Dr. Polito
La idea del gringo tonto fácil de embaucar que se tiene en América Latina está más cerca de la realidad que nunca.
Donald Trump y su séquito de mastines ultramillonarios, están dedicados a desmantelar la que se hace llamar la democracia más sólida del planeta, pero nadie quiere darse cuenta.
Que la institucionalidad de Estados Unidos haya sido hasta hoy un dique difícil de superar, no significa que sea infranqueable.
A derribarla están dedicados los cancerberos de Trump, con el ultraderechista sudafricano Elon Reeve Musk a la cabeza, un inmigrante que odia a muerte a los inmigrantes, a los negros, a los latinoamericanos, a los homosexuales y demás miembros del colectivo lgbtiq+, a los enfermos y, en fin, a los pobres.
Musk, Jeff Bezos, Mark Zuckerberg y otros como ellos, los más ricos de la Tierra, son, en realidad, cortesanas del autoproclamado Rey de Estados Unidos.
“La tarificación de la congestión está muerta.
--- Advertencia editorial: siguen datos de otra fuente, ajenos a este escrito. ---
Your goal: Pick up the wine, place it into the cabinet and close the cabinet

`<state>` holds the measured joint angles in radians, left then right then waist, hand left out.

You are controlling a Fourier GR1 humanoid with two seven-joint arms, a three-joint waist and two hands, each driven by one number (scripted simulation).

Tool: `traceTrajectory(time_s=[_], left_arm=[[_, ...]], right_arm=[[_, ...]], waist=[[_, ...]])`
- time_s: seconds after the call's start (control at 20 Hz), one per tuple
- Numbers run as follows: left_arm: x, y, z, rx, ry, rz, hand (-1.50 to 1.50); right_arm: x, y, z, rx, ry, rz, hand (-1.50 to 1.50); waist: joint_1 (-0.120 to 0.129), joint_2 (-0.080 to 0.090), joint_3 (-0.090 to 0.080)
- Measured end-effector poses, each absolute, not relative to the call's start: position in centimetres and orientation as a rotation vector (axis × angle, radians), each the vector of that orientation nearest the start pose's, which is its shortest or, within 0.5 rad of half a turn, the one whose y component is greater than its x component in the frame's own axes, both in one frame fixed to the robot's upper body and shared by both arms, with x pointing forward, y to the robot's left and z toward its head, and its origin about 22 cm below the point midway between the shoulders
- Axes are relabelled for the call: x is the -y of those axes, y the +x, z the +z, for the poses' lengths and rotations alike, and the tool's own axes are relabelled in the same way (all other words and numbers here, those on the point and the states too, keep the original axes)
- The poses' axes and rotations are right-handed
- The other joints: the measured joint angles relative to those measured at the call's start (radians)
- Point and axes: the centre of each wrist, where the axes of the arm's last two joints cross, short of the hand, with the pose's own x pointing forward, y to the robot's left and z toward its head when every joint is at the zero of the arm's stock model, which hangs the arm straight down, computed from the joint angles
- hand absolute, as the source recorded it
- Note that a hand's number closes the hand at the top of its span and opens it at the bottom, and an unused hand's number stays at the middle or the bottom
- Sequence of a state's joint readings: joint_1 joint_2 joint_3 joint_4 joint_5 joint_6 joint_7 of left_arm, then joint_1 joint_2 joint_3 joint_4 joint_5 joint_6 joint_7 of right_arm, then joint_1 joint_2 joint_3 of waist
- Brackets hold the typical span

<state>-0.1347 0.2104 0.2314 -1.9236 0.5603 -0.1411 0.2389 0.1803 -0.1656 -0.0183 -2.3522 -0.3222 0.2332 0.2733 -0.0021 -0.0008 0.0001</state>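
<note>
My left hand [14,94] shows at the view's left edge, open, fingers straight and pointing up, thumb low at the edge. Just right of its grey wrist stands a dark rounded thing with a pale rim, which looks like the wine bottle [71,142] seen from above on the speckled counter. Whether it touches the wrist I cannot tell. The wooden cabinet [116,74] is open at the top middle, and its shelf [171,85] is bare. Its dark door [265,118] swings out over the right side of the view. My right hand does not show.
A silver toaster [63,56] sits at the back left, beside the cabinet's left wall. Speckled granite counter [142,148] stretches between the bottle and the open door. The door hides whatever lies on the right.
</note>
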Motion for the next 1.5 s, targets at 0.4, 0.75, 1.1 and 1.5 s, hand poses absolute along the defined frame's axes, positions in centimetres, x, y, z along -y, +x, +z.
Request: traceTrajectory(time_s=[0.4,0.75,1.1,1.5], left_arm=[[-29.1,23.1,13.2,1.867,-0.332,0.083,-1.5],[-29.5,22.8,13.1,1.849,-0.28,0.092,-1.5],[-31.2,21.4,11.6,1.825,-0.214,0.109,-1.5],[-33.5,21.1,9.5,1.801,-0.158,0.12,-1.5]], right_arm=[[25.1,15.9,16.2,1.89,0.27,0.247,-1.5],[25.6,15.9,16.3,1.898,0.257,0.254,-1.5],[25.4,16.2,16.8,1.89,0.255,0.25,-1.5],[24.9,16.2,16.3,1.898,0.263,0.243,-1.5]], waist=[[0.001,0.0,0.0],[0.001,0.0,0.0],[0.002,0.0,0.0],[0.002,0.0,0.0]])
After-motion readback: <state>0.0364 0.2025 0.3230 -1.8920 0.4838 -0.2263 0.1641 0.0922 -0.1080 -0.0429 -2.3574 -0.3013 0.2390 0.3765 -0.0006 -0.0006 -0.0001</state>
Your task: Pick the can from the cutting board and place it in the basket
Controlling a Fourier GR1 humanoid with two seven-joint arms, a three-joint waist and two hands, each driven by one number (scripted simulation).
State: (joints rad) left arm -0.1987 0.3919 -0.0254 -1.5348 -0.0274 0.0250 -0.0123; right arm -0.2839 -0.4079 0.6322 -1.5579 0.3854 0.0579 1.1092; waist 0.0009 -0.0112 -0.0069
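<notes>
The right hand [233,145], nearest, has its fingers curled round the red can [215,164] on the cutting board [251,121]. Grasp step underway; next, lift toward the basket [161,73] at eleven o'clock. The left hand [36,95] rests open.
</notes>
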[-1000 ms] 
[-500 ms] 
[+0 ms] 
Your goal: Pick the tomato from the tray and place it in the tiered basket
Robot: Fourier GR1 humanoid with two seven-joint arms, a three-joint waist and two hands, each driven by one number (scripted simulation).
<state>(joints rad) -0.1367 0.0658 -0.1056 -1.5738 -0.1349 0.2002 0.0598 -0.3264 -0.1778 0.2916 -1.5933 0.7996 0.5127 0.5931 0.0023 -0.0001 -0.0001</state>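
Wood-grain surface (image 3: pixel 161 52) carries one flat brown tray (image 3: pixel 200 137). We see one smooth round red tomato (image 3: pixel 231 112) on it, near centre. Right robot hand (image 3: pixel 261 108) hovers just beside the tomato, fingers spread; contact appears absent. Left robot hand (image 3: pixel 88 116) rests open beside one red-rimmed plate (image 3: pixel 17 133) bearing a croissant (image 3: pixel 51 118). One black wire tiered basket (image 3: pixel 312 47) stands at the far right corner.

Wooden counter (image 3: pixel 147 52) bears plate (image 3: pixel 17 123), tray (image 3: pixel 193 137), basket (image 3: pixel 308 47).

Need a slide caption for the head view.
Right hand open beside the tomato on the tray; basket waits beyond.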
Manhattan, y todo Nueva York, han sido salvados. ¡Larga vida al rey!”, escribió Trump en la red X para anunciar la eliminación de un peaje, y, arrodillados, más de 340 millones de estadounidenses callaron.
Nadie protesta, nadie se opone a tener rey, nadie critica.
A todos les parece mejor tener un mandamás totalitario que hace y deshace como quiere, que decidir ellos mismos su destino, como tanto habían defendido hasta el día de la autoproclamación.
Solo acatan y obedecen sin chistar, humillados, ofendidos, obscenamente sumisos, pero felices de ser súbditos de un rey que pretende ser emperador universal.
Las avivatas cortesanas están felices. Cada día y cada noche de vivir, comer y dormir con el monarca les genera más y más dinero, más y más poder, más y más placer.
Su trabajo de concubinas es fácil: mantener convencido a Trump de que es el rey que Estados Unidos necesitó siempre, y de que se deje vestir, como en el viejo cuento, con las telas más suaves y ligeras jamás tejidas.
Y él, más feliz que ellas, les permite hacer lo que les plazca. Así sea acabar con las pocas libertades que tienen los súbditos. Porque, en materia de prohibiciones y limitaciones ciudadanas, hay países y países, y Estados Unidos.
No han pasado cien días desde que Trump regresó a la Casa Blanca, más vengativo, más endemoniado, más avasallador que nunca, y ya tiene a su país patas arriba y a sus ciudadanos con la cabeza gacha reverenciándolo y cantándole poemas épicos.
La camarilla del poder ha convertido a los estadounidenses en un rebaño, no de ariscas ovejas, sino de mansos corderos que ya descubrieron su cuello para que los guillotinen en aras de darles gusto al Rey y su recua de eunucos y hetairas de una Corte salida de la chistera de un mago de vodevil de Queens.
Con su pan se lo coman, advierte el resignado refrán español para referirse a la indiferencia con que algunos actúan… o, mejor, dejan de actuar. En este caso, todos, sin excepción.
Y que no se quejen cuando descubran que el engaño de todos aquellos a quienes hoy adoran, los llevó a ver al rey vestido con esos trajes de mágicas telas que le elaboraron sus cortesanas, cuando, en realidad, como les gritó el niño del cuento, ¡el rey está desnudo!